In your comments, please show respect for each other and do not give advice. Please consider that your choice of words has the power to reduce stigma and change opinions (ie, "person struggling with substance use" vs. "addict", "use" vs. "abuse"...)

  1. Jezabelle:
    As the Program Director of a Social Model program, a unique model within the DPH Residential Treatment system, I would offer something to think about that has been at the foundation of our approach to working with men over the years. It might seem overtly un-realistic and naive at first glance, but let me assure you that it has been “crafted” (sic!) by years of experience working with men who arrive here with the appearance of hopelessness and helplessness, and with attitudes that at first glance seem rooted in profound anti-social behavioral disorders. At first glance….

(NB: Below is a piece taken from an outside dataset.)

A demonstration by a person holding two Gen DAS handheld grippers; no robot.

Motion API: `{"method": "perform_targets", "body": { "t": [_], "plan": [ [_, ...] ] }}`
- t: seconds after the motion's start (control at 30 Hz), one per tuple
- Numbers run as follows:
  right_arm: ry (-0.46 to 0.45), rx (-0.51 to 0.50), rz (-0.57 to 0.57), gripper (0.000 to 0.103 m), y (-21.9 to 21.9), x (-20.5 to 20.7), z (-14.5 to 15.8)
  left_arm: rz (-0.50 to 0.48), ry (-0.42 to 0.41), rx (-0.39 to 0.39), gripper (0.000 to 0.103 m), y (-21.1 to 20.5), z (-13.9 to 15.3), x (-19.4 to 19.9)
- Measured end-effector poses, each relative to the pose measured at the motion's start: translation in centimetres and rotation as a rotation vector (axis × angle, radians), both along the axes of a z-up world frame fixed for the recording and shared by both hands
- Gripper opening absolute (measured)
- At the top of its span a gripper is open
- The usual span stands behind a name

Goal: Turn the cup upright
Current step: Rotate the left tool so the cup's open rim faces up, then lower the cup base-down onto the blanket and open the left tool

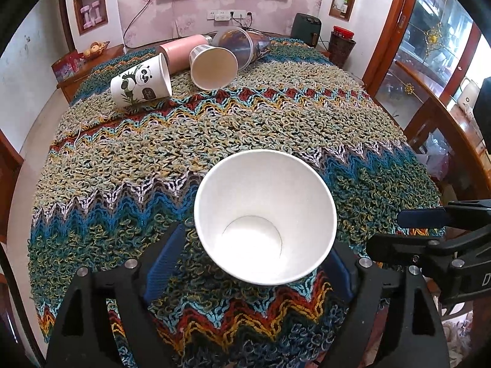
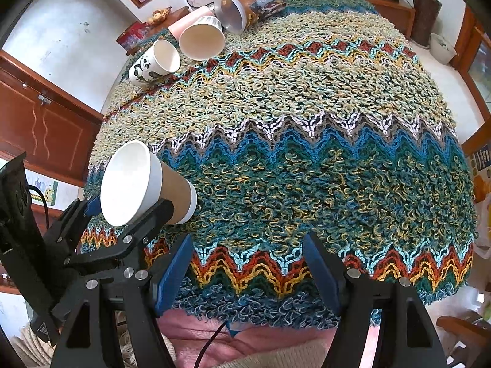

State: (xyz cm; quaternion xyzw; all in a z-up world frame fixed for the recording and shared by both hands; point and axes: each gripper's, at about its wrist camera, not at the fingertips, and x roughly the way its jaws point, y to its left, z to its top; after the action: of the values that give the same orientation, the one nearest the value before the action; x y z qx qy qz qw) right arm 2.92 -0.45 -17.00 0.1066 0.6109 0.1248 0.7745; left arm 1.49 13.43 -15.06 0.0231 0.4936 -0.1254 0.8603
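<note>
A paper cup [image 1: 265, 214] with a white inside and a brown sleeve [image 2: 144, 184] is held between the blue pads of my left gripper [image 1: 260, 254], tilted above the knitted cloth with its mouth facing the left camera. In the right wrist view the left gripper [image 2: 129, 214] shows at the lower left, shut on that cup. My right gripper [image 2: 248, 273] is open and empty over the near edge of the cloth; its fingers [image 1: 429, 217] show at the right edge of the left wrist view.
A panda cup [image 1: 141, 82], a striped paper cup [image 1: 213, 66], a pink tumbler [image 1: 181, 50] and a clear printed tumbler [image 1: 242, 46] lie on their sides at the far side of the table. The colourful knitted cloth [image 2: 307, 116] covers the table. Wooden cabinets stand around.
</note>
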Motion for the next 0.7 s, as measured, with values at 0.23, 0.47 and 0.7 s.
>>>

    Over the years, we have noticed a distinction with a significant difference between two approaches one often finds in the treatment world. Let me outline them for you…
    An “Addiction based” program is apt to meet someone at the door when you knock and say: “You say you want to enter, you want to cross our threshold and seek refuge from the storm of your addiction. In order to do so, you must sever all ties with your old way of life. All of those ties are based on pathology, impaired value systems, and maladaptive behaviors. You must lose all external symbols of your connections with your sickness. You must cut your hair, shave your beard, lose your jewelry. Stop being all that you have been so that you can begin to establish a foothold in recovery.”
    A “Recovery Program” (or Social Model Program) is apt to meet you at the door when you knock and say: “Hooray! You made it! You have a fatal illness for which there is no cure, and despite of that fact in your life, you have survived long enough to get here. You must have great talent, creativity and resourcefulness to have done so. Welcome, please come in AS YOU ARE! We will help you take all of that talent, creativity and resourcefulness and help you channel it into ways that are consistent with the restoration of your health and sanity, and with a recovering way of life.”
    Here’s the rub…. None of this message can be delivered until/unless the knock happens. We are responsible for delivering a message … whether it is heard, and how it is interpreted, is completely beyond our control. Our initial approach determines whether we continue to stay healthy enough to be of ongoing use to potential clients.
    Hope this was of help!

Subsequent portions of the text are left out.